OK, numbnuts here put the battery in backwards AGAIN! So, I need some 40 amp fuses to replace the 30 amp fuses that were temporarily substituting for the former 40 amp fuses. I can use 30 amp temporarily but I'd like to get the 40 amp and I can't find them. Even the local RV places don't seem to carry them in the small size that my Outback uses. Anyone have a source?

BBB


----------



## bill_pfaff

Nothing I love more than a man that doesn't beat around the bush!

Wish I had a dozen to send you in payment for the laugh you have just given me.

Sorry I couldn't help but good luck.


----------



## tentr4life

BigBadBrain said:


> OK, numbnuts here put the battery in backwards AGAIN! So, I need some 40 amp fuses to replace the 30 amp fuses that were temporarily substituting for the former 40 amp fuses. I can use 30 amp temporarily but I'd like to get the 40 amp and I can't find them. Even the local RV places don't seem to carry them in the small size that my Outback uses. Anyone have a source?
> 
> BBB


 I had the same thing happen when we did our inspection. It wasn't until our first time useing the trailer that we found out the fuse was blown. I picked up spares for all of the fuses at Advance auto parts.


----------



## map guy

BigBadBrain said:


> OK, numbnuts here put the battery in backwards AGAIN! So, I need some 40 amp fuses to replace the 30 amp fuses that were temporarily substituting for the former 40 amp fuses. I can use 30 amp temporarily but I'd like to get the 40 amp and I can't find them. Even the local RV places don't seem to carry them in the small size that my Outback uses. Anyone have a source?
> 
> BBB


Go to the NAPA Warehouse / sales near Ikea -they will have them in stock.

Map Guy


----------



## wolfwood

We have had exactly  the same issue (save for the battery installed backwards part







). No one has had them and the various parts stores (NAPA, Pep Boys, etc.) claim to have never even heard of them. Except that you all talk about a "40 amp fuse", I would believe that there is no such thing and that I've actually been on a search for A Bucket of Steam!!!!

Sooooooooo, BBB, if you should find some (40 amp fuses, that is, NOT the Bucket of Steam), could you please  pick up a few extras for me ????? Yes - I'm dead serious! We can then exchange PMs for addresses, etc. Thanks!!!!

<The rest of you are getting a big kick out of watching us chase our tails trying to find these mythical things, aren't you????>


----------



## W4DRR

wolfwood said:


> We have had exactly  the same issue (save for the battery installed backwards part
> 
> 
> 
> 
> 
> 
> 
> ).
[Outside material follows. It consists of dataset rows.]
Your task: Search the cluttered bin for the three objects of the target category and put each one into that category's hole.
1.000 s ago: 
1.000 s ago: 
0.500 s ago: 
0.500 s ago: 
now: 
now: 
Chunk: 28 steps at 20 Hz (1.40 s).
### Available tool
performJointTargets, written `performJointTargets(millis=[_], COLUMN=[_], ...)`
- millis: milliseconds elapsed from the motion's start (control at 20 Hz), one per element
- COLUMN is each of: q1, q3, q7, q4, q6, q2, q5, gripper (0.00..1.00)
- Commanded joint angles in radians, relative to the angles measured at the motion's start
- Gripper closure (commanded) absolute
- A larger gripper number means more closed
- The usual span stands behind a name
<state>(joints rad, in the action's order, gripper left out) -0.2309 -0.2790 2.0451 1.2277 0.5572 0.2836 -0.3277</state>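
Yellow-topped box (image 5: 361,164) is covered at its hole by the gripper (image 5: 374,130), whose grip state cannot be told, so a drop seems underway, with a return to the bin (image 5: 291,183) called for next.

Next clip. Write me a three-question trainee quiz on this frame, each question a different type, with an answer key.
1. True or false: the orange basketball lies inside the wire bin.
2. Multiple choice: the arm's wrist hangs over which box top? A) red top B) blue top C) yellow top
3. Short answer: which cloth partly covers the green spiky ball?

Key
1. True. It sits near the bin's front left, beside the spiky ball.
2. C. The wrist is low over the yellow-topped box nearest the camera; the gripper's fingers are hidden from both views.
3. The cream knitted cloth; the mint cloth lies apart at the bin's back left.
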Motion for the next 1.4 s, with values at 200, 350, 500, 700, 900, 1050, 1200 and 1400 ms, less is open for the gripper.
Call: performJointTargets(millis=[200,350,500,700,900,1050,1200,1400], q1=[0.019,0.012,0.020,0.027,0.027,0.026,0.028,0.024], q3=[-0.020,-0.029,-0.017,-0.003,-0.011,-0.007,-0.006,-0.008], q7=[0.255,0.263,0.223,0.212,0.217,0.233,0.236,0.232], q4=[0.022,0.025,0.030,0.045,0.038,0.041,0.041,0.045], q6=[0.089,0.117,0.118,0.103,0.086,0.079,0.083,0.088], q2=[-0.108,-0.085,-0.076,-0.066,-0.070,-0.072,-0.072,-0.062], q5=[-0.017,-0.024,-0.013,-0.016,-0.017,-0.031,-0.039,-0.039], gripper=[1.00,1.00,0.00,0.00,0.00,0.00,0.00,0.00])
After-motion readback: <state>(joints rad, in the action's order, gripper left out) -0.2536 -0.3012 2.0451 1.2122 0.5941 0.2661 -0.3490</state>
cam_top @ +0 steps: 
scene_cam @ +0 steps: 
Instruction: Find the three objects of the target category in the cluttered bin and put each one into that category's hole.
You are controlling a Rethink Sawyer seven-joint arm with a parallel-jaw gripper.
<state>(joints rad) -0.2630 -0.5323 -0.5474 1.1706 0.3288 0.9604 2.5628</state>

No one has had them and the various parts stores (NAPA, Pep Boys, etc.) claim to have never even heard of them. Except that you all talk about a "40 amp fuse", I would believe that there is no such thing and that I've actually been on a search for A Bucket of Steam!!!!
> 
> Sooooooooo, BBB, if you should find some (40 amp fuses, that is, NOT the Bucket of Steam), could you please  pick up a few extras for me ????? Yes - I'm dead serious! We can then exchange PMs for addresses, etc. Thanks!!!!
> 
> <The rest of you are getting a big kick out of watching us chase our tails trying to find these mythical things, aren't you????>


So is a bucket of steam anything like relative-bearing grease or 50 feet of chow-line?









Bob


----------



## wolfwood

W4DRR said:


> We have had exactly  the same issue (save for the battery installed backwards part
> 
> 
> 
> 
> 
> 
> 
> ). No one has had them and the various parts stores (NAPA, Pep Boys, etc.) claim to have never even heard of them. Except that you all talk about a "40 amp fuse", I would believe that there is no such thing and that I've actually been on a search for A Bucket of Steam!!!!
> 
> Sooooooooo, BBB, if you should find some (40 amp fuses, that is, NOT the Bucket of Steam), could you please  pick up a few extras for me ????? Yes - I'm dead serious! We can then exchange PMs for addresses, etc. Thanks!!!!
> 
> <The rest of you are getting a big kick out of watching us chase our tails trying to find these mythical things, aren't you????>


So is a bucket of steam anything like relative-bearing grease or 50 feet of chow-line?









Bob[/quote]
The similarities are amazing! ...and I believe "40Amp fuses" fall into the same catagory


----------



## BigBadBrain

I found this (clicky) but there are two sizes of this kind of stinger fuse and I cannot tell from their picture if these are the small type or large type (the name would suggest the large type).

BBB


----------



## Katrina

BigBadBrain said:


> I found this (clicky) but there are two sizes of this kind of stinger fuse and I cannot tell from their picture if these are the small type or large type (the name would suggest the large type).
> 
> BBB


Those are indeed the ones you need.
The fuse style for the 40 ampers is a "Maxi"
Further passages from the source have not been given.